The cardiac CT scan will take place in a hospital or outpatient office. A doctor who has experience with CT scanning will supervise the test.
Your doctor may want to use an iodine-based dye (contrast dye) during the cardiac CT scan. If so, a needle connected to an intravenous (IV) line will be put in a vein in your hand or arm.
The contrast dye will be injected through the IV during the scan. You may have a warm feeling when this happens. The dye will highlight your blood vessels on the CT scan pictures.
The technician who runs the cardiac CT scanner will clean areas of your chest and apply sticky patches called electrodes. The patches are attached to an EKG (electrocardiogram) machine to record your heart's electrical activity during the scan.
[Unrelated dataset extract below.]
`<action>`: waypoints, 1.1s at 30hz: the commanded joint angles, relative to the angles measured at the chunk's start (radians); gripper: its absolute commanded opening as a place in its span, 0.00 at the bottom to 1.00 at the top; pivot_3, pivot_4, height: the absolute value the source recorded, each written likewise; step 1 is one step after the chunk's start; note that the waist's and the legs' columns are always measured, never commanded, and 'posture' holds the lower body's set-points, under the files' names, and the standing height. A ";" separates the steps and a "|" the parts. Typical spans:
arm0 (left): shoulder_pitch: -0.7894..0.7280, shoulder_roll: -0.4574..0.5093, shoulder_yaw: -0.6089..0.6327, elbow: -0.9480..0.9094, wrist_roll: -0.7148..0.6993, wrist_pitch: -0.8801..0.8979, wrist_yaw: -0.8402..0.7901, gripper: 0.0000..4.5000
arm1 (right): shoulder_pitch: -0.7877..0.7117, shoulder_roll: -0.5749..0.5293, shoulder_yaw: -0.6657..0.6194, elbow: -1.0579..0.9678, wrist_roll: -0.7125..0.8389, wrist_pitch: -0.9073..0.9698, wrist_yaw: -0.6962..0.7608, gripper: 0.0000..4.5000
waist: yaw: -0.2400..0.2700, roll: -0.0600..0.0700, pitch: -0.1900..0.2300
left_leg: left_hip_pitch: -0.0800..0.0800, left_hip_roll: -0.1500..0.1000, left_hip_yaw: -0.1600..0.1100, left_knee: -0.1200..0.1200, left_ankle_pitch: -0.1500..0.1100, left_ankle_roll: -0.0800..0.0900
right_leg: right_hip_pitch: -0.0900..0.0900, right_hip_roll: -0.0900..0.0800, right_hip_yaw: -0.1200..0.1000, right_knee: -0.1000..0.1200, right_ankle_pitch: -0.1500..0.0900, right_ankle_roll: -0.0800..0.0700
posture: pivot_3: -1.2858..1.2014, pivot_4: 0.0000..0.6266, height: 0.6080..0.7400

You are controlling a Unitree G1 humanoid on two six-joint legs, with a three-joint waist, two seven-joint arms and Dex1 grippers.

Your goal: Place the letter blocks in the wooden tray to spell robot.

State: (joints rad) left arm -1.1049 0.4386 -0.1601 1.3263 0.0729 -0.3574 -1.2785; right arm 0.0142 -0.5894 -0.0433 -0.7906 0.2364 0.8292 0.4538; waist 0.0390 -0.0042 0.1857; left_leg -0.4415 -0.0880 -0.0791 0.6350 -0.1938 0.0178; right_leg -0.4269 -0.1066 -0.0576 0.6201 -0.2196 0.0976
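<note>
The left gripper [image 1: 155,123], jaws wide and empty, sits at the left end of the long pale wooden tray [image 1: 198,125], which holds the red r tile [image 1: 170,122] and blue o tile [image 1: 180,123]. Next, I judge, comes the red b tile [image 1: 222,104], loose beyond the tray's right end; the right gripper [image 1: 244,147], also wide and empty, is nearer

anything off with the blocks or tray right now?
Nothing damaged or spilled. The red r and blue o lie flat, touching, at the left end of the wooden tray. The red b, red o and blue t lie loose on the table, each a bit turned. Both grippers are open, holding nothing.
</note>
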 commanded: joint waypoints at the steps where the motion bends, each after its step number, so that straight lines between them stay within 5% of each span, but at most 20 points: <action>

The CT scanner is a large machine that has a hollow, circular tube in the middle. You will lie on your back on a sliding table. The table can move up and down, and it goes inside the tunnel-like machine.
The table will slowly slide into the opening in the machine. Inside the scanner, an x-ray tube moves around your body to take pictures of different parts of your heart. A computer will put the pictures together to make a three-dimensional (3D) picture of the whole heart.
The technician controls the CT scanner from the next room. He or she can see you through a glass window and talk to you through a speaker.
Moving your body can cause the pictures to blur. You'll be asked to lie still and hold your breath for short periods, while each picture is taken.
A cardiac CT scan usually takes about 15 minutes to complete. However, it can take more than an hour to get ready for the test and for the medicine to slow your heart rate enough.